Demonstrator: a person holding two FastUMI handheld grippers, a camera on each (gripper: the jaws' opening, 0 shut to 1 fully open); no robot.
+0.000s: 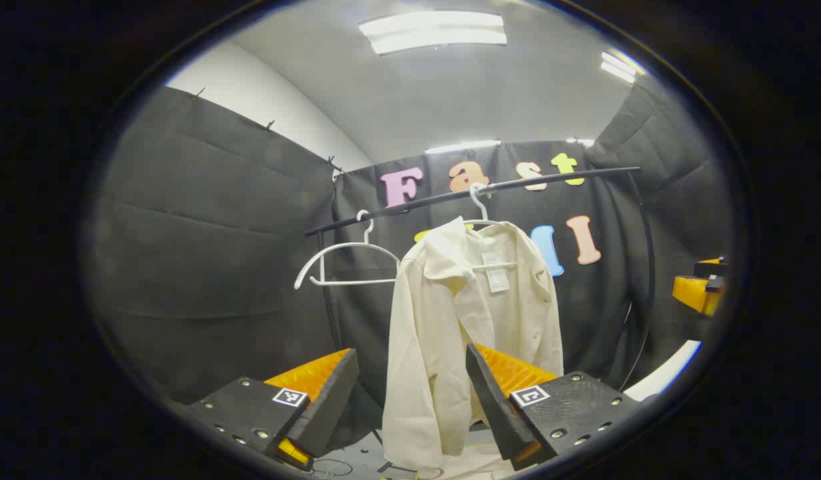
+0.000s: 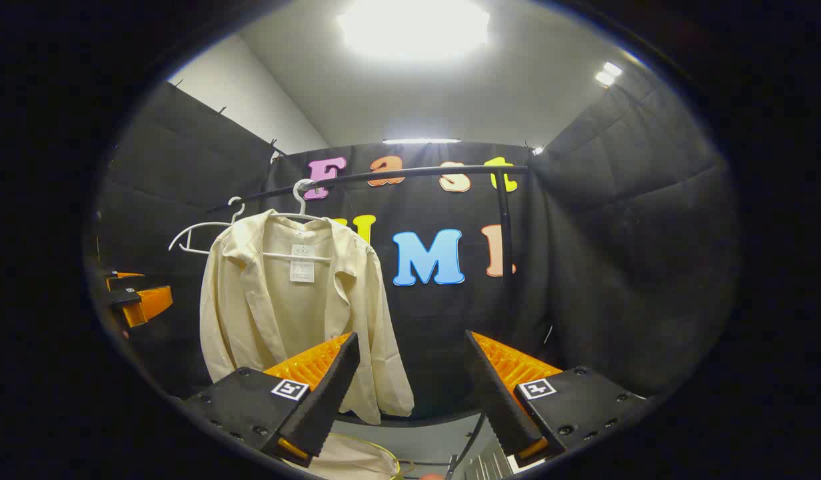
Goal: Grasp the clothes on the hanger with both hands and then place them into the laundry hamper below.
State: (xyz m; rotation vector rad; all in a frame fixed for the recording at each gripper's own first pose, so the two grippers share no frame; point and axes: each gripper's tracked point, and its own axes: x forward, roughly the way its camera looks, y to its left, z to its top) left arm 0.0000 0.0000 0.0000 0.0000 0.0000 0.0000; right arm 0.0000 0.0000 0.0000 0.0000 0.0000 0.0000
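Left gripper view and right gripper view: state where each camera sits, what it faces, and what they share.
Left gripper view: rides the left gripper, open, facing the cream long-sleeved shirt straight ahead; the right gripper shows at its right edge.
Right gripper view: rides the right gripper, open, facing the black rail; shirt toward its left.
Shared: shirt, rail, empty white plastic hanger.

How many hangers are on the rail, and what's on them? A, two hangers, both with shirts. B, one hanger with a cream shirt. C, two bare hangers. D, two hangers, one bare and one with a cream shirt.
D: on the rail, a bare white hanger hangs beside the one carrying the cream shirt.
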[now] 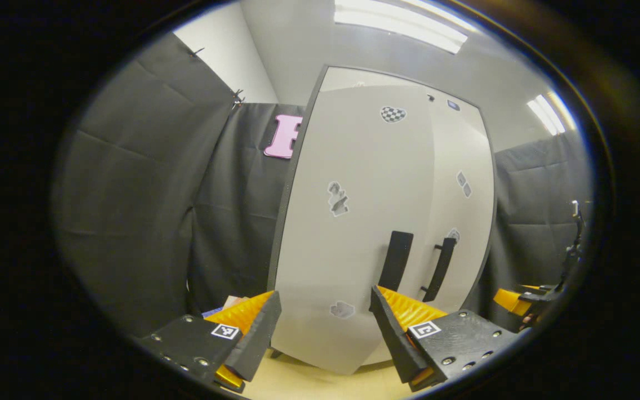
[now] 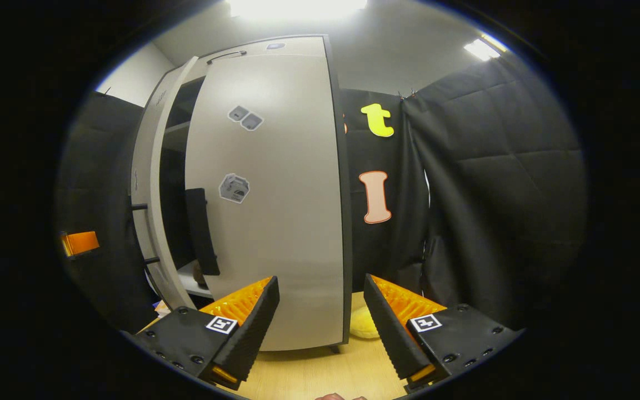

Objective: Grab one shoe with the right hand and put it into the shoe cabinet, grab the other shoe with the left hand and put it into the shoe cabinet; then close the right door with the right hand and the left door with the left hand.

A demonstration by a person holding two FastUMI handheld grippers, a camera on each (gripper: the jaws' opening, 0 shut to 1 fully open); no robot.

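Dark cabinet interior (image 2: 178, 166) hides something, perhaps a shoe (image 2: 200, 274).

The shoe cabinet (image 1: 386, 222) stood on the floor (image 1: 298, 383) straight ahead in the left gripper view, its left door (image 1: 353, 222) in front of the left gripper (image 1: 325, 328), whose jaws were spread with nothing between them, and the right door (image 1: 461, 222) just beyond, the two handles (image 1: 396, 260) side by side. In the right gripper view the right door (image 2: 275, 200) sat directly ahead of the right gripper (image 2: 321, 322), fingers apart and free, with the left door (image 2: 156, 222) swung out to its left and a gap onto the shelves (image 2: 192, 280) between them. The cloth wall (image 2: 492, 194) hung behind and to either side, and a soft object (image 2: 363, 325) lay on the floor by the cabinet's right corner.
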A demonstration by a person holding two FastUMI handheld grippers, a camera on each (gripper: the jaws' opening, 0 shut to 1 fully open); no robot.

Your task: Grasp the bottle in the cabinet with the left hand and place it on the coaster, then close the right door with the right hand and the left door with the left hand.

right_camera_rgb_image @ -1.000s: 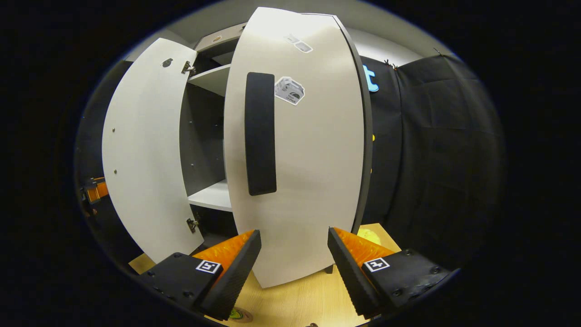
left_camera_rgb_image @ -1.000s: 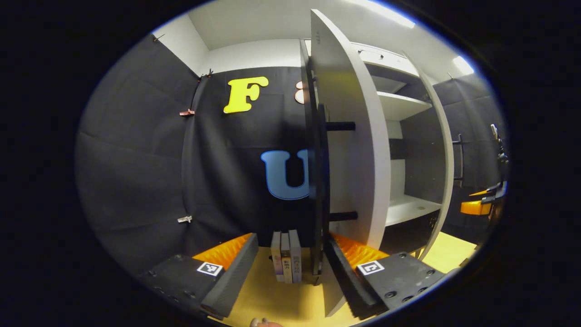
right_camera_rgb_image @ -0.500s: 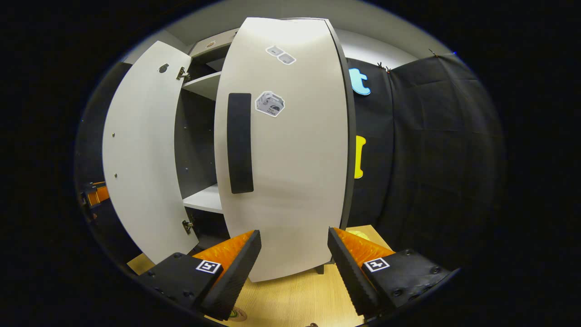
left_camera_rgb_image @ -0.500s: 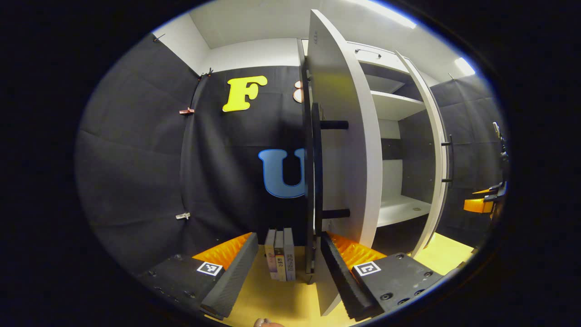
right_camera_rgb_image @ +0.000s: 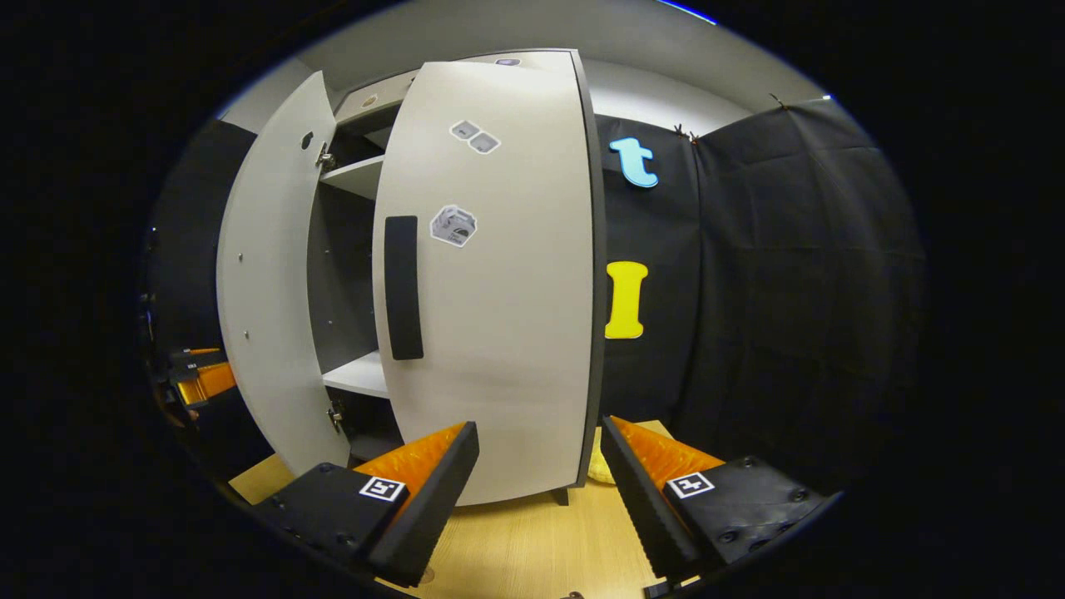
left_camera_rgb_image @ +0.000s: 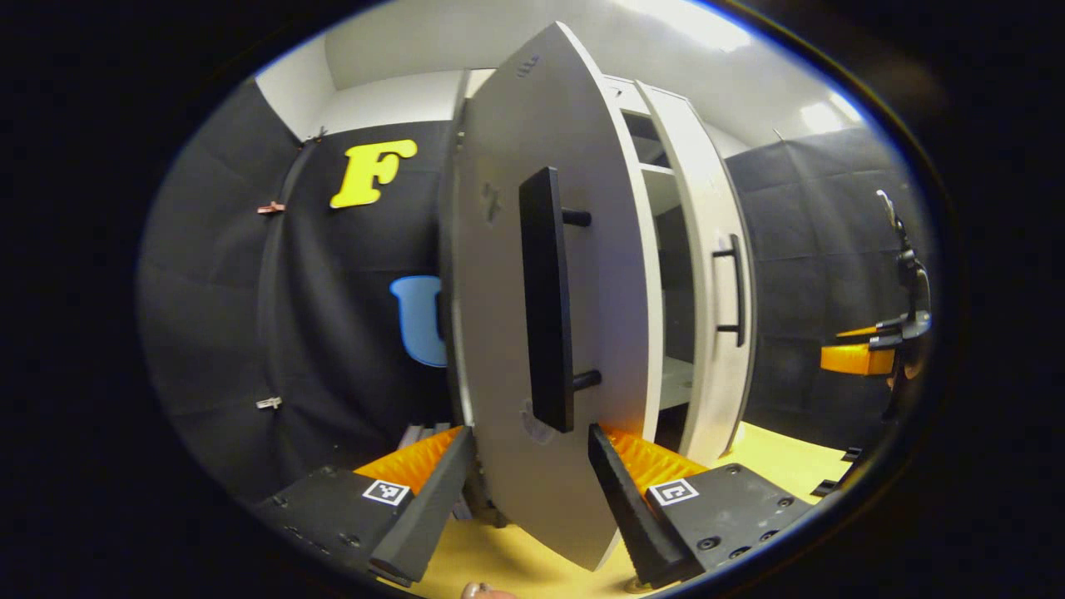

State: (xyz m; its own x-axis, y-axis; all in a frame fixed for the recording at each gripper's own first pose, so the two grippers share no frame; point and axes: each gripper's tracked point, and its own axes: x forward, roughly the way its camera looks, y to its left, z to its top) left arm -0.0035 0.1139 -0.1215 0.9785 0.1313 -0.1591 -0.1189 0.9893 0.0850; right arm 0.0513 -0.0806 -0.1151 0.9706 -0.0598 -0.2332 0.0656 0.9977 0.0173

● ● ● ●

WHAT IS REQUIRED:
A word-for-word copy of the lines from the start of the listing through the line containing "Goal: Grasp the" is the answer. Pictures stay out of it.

PROBLEM SOLUTION:
Demonstrator: a person holding two FastUMI handheld grippers, a camera on each (gripper: the jaws' opening, 0 shut to 1 fully open); no robot.
+0.000s: 
+0.000s: 
Goal: Grasp the clothes on the hanger with both hands and then place them into the laundry hamper below.

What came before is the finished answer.